EXERCISE OBJECTIVE:
Read the lines below. Copy out any that hold the string "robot".

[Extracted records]
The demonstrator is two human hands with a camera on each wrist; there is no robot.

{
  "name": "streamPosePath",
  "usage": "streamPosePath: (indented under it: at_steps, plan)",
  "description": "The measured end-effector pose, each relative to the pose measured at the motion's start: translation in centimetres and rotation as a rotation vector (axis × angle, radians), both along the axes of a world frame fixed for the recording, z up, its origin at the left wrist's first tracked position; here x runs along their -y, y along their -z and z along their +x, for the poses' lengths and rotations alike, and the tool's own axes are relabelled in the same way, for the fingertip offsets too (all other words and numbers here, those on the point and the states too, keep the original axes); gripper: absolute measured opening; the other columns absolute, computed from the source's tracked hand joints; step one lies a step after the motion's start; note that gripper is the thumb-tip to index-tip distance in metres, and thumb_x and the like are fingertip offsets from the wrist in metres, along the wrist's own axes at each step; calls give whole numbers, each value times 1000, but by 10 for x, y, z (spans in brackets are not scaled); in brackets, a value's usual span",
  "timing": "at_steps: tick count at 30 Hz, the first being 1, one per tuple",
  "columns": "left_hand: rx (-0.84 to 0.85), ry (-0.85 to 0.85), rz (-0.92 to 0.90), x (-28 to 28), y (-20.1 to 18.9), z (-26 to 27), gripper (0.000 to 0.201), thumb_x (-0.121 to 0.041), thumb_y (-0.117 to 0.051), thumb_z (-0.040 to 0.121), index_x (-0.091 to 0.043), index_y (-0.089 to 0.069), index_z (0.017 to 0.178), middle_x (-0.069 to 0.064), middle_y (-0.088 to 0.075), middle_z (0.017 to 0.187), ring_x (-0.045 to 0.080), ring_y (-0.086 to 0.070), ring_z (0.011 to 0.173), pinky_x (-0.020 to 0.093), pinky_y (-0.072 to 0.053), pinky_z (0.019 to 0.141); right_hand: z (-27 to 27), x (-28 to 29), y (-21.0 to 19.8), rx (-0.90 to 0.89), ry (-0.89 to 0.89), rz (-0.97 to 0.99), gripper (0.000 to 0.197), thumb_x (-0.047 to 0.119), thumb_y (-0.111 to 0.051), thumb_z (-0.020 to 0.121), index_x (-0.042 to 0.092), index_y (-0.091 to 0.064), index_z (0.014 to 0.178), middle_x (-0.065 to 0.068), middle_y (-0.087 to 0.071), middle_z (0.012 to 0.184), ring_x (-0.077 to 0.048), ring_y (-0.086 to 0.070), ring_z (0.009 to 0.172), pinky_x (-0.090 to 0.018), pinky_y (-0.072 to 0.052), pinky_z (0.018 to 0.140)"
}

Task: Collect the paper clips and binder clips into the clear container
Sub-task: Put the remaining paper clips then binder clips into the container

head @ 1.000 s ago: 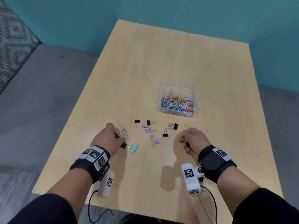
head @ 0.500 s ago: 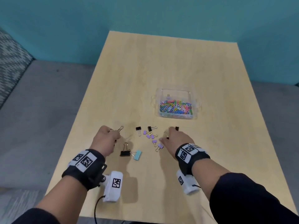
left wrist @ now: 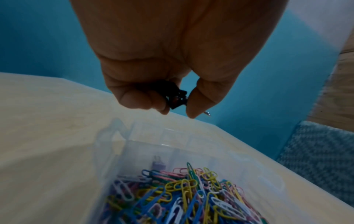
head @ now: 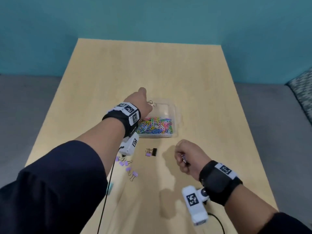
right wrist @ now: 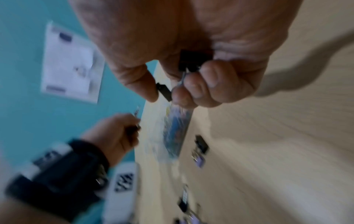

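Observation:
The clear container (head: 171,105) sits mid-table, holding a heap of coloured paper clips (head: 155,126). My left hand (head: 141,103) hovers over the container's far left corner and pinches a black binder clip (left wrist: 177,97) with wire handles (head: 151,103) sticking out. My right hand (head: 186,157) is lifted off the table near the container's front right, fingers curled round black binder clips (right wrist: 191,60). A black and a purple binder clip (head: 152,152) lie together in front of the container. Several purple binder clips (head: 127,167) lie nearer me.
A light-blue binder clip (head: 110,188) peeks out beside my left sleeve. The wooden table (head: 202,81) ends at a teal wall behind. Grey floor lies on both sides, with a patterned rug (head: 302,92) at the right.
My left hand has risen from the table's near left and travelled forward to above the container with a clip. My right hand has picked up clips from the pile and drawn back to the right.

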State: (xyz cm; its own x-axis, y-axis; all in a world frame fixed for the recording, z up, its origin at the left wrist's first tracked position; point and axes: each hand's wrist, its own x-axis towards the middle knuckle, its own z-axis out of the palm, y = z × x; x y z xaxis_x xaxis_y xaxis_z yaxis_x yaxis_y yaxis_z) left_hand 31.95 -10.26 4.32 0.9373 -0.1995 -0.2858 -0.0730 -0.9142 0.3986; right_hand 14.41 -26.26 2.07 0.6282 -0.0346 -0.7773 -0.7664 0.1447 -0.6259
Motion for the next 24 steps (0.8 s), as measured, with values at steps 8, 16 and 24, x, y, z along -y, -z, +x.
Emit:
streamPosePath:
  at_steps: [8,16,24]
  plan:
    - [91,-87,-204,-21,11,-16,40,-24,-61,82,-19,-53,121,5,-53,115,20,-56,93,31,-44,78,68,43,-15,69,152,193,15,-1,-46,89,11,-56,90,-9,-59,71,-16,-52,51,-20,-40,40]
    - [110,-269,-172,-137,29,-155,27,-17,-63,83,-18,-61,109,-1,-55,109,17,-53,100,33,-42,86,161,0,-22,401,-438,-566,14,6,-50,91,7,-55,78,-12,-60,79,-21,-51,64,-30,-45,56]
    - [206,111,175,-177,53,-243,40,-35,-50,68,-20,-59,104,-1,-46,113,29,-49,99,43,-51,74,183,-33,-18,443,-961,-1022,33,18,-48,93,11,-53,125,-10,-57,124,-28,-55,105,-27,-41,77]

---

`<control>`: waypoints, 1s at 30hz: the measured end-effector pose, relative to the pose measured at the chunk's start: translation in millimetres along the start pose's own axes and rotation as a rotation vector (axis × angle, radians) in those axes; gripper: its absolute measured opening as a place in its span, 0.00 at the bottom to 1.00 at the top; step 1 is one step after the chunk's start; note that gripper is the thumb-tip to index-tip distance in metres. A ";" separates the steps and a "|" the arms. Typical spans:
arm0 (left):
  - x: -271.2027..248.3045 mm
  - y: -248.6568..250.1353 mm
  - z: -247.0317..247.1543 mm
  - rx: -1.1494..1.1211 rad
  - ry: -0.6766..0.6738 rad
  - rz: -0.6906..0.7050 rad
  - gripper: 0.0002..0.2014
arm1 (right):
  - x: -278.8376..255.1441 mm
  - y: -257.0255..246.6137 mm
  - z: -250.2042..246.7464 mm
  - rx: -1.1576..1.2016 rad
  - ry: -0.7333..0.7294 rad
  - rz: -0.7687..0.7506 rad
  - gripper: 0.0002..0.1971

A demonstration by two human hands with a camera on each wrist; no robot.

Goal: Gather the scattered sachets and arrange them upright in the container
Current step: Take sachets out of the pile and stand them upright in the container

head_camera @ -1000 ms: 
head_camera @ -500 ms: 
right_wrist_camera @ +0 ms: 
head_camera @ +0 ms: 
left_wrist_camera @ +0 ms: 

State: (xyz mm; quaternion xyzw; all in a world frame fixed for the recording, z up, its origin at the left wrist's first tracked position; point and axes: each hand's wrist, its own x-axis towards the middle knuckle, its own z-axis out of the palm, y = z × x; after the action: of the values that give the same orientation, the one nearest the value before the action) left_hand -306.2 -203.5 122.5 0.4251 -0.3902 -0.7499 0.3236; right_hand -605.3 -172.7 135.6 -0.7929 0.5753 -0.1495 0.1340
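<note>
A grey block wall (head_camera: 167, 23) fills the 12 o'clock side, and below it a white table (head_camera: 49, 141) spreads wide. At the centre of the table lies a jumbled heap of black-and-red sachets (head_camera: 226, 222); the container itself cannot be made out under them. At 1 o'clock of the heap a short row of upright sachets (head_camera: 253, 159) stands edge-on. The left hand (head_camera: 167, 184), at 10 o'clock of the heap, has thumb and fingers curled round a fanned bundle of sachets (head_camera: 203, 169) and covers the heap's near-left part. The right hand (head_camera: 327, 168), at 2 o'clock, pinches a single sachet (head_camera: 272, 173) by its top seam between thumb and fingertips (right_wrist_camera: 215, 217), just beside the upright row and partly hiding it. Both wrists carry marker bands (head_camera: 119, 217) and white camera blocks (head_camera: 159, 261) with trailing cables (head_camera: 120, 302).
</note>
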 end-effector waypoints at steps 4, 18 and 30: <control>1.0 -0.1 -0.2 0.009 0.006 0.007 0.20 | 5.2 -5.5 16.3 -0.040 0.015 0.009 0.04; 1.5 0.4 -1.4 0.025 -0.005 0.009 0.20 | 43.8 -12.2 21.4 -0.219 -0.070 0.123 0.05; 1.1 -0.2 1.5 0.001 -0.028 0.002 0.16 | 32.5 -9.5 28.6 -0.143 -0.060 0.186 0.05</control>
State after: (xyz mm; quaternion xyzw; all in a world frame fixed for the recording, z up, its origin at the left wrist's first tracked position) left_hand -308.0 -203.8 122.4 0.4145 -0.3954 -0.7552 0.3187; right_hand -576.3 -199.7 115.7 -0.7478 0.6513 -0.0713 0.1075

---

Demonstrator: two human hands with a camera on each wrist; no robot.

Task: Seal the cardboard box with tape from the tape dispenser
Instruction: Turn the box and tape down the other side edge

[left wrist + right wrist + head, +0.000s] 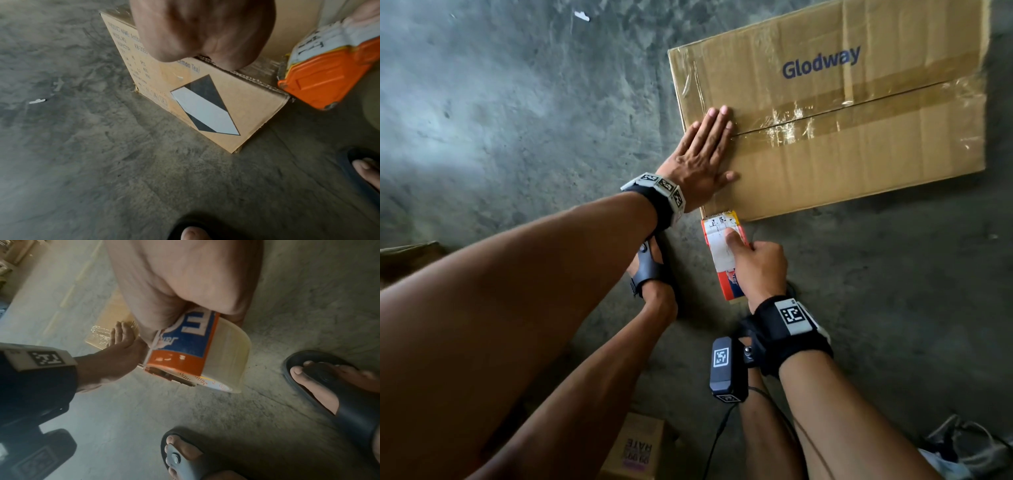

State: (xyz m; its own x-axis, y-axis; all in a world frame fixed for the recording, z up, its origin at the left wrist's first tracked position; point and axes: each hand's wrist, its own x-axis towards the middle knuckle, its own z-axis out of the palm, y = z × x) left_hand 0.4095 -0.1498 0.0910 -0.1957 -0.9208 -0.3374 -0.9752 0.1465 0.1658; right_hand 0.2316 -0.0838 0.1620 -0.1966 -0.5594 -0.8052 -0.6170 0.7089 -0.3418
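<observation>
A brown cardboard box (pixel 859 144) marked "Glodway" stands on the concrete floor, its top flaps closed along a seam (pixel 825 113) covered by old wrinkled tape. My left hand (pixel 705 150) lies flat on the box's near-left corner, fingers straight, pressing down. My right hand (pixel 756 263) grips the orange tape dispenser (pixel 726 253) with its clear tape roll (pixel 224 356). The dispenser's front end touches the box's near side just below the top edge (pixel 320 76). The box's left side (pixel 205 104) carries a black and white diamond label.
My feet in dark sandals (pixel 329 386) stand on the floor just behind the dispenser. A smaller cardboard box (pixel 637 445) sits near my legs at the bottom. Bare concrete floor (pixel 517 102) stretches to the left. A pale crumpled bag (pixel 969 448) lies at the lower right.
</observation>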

OUTPUT FOR THIS EXERCISE:
The demonstrator is two human hands with a camera on each wrist; there is no robot.
A demonstration by two human hands with a camera on each wrist; no robot.
Demonstrator: two human hands with a camera on each wrist; no robot.

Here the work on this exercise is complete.